Во всех отделениях, столовой, клубе все разговоры вертелись вокруг ефрейтора Суховеркова. Горячие головы высказывали предположение, что теперь открыта новая эра в лечении огнестрельных ран, более сдержанные врачи, постарше, говорили: одна ласточка не делает еще весны; возникали ожесточенные споры, страсти разгорались.
«Балладу о ноге» рассказывали во всех отделениях.
День за днем Суховеркову становилось лучше. Нанесли ему всяческих подарков. Он стал поправляться, ходить на костылях в гипсовой повязке. Когда он улетал в глубокий тыл, его провожала целая толпа. Трогательно было прощание Виктора Суховеркова со своим врачом. Они расцеловались, как братья.
Что знали мы до этого о Клецком? Ничего или, во всяком случае, очень мало. У него было трое ребят, жили они в большой нужде, потому что эвакуировались из приграничной зоны летом, без всяких вещей. Из своего пайка Клецкий старался сберечь для них сладости, консервы, мыло.
Ценили его как хорошего работника, и только. Теперь-то мы узнали, что это за человек.
Возникла необходимость в создании при госпитале собственного донорского пункта: все время мы считали себя гостями столицы и потому расчеты свои строи учитывая главным образом собственные силы. Ведь каждую минуту мы могли двинуться вперед. И вот тогда-то, в весеннюю распутицу, когда полевые аэродромы превращаются в затопляемые места, мы обязаны были иметь резерв крови для переливания.

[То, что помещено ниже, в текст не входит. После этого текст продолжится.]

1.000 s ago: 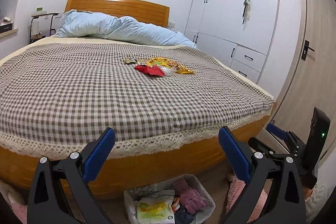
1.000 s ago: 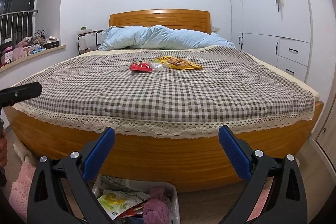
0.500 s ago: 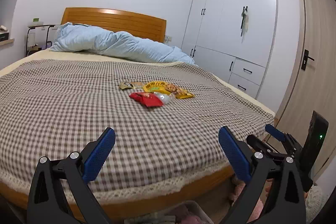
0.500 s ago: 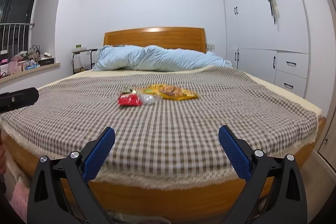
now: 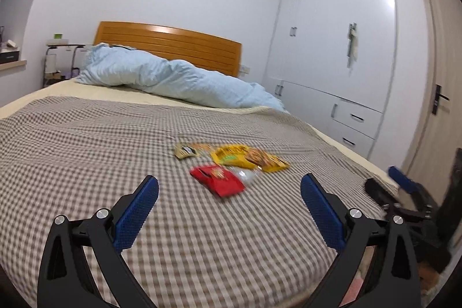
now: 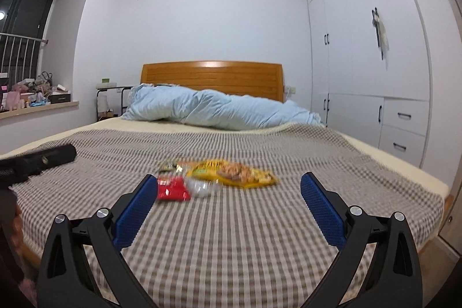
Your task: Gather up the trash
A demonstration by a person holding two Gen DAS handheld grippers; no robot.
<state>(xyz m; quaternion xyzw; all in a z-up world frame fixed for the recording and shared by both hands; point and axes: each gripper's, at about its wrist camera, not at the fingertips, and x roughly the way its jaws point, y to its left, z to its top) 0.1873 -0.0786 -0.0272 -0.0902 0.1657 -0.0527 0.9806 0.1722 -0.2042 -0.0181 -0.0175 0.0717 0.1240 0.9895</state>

Через несколько дней мне представили список пятидесяти девушек с первой группой крови, желающих стать донорами, а на ближайшей врачебной конференции стол были выложены первые десять поллитровых банок в специальной упаковке. Когда Шур стал зачитывать знакомые имена наших товарищей, раздался гром аплодисментов.
Я помню всех моих друзей и товарищей, о каждом из них хотелось бы рассказать много хорошего. Но тогда пришлось бы писать многотомные воспоминания.